Another big year in Milwaukee was 1845, which saw the creation of the Milwaukee Curling Club, now the oldest curling club in continual existence in the United States. And in 1919, Earl “Curly” Lambeau and George Calhoun organized the Green Bay Packers, which went on to win more league championships than any other professional football team.
This is but a sampling of the many facts and stories that are entertainingly told in A Short History of Wisconsin by Erika Janik. The author does a commendable job of bringing the history of Wisconsin to life and filling it with meaning. A freelance writer whose first book was Odd Wisconsin: Amusing, Perplexing, and Unlikely Stories from Wisconsin’s Past, Janik skillfully interweaves the events that occurred in the Badger State with the bigger story of historical events in the United States. For instance, she relates how the work of economists at the University of Wisconsin was developed by President Franklin Roosevelt’s administration into what became a national system of unemployment compensation and retirement benefits.

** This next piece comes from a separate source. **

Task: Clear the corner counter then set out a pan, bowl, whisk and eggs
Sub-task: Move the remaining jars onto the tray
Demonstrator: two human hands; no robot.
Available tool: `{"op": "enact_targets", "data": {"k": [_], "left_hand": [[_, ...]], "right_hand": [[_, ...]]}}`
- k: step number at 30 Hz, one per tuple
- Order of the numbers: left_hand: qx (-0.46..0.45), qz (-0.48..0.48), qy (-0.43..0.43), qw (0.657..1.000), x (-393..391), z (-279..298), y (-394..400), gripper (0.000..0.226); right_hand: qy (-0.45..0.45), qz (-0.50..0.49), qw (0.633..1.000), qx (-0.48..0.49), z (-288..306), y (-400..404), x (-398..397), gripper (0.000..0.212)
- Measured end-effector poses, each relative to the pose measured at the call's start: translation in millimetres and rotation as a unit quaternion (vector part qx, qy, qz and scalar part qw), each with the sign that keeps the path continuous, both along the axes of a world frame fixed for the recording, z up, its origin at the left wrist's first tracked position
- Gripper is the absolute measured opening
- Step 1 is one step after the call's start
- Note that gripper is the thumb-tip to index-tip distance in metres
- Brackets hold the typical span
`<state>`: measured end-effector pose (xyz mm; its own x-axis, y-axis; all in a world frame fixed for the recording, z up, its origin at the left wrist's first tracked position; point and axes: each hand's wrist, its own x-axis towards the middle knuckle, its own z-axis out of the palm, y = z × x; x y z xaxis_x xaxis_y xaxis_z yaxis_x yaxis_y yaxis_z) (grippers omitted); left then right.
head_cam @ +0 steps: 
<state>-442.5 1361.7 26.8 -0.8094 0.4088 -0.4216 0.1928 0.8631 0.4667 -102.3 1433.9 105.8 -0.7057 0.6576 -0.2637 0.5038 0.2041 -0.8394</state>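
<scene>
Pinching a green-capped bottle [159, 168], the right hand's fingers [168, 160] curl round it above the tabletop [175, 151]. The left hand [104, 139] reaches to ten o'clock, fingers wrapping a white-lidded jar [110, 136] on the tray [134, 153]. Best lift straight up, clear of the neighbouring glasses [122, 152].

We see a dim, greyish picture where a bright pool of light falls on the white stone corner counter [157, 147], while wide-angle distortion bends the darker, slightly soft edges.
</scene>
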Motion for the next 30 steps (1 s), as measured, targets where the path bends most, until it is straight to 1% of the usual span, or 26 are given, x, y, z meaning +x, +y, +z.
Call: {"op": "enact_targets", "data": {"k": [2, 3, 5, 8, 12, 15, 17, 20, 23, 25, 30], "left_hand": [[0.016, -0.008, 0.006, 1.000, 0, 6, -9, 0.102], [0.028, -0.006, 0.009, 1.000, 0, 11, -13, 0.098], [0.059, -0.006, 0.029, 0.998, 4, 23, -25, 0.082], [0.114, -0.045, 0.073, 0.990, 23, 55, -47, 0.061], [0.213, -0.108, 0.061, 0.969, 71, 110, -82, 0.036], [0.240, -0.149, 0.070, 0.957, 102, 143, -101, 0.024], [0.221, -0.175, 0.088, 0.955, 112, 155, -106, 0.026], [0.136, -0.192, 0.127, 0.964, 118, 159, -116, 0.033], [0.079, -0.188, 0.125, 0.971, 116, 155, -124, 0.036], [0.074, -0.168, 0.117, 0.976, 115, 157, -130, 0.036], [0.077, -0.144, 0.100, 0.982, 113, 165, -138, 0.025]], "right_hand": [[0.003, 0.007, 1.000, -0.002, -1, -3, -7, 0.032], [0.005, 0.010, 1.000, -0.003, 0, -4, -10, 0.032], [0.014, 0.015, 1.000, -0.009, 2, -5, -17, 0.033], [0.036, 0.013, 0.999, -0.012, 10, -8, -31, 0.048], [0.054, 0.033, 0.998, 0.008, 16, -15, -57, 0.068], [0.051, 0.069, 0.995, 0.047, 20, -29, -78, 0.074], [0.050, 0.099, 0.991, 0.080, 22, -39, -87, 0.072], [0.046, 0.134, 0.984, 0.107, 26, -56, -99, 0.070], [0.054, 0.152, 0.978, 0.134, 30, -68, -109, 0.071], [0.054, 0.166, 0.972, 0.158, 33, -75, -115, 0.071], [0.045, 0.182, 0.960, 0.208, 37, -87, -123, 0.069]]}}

Janik’s account of the social and political development of Wisconsin is one of the strongest parts of her book. Her brief treatment of the Progressive era in Wisconsin and the influence of Robert LaFollette on both state and national politics is clear and detailed.
A Short History of Wisconsin is thorough and completely self-contained. It tells its story from beginning to end in a comprehensive yet breezy manner. Equally important, however, the book is an invitation to the reader to delve deeper into Wisconsin history. In that regard, the best chapter is the last, titled “Essay on Sources and Suggestions for Further Reading.” Here Janik tells the reader where her research took her and where the reader can go to discover more about the topics and people contained in the book. If you want to know more about Fighting Bob LaFollette, Janik points the way.
Janik even manages to explain how Wisconsin became known as the “Badger State.” Just let it be said that the name comes not directly from the animal, but from the 1820s and 1830s when a part of what was to become the State of Wisconsin was a significant lead mining area.
A Short History of Wisconsin will appeal not only to history buffs, but to those who take an interest in how history can be made accessible to general readers.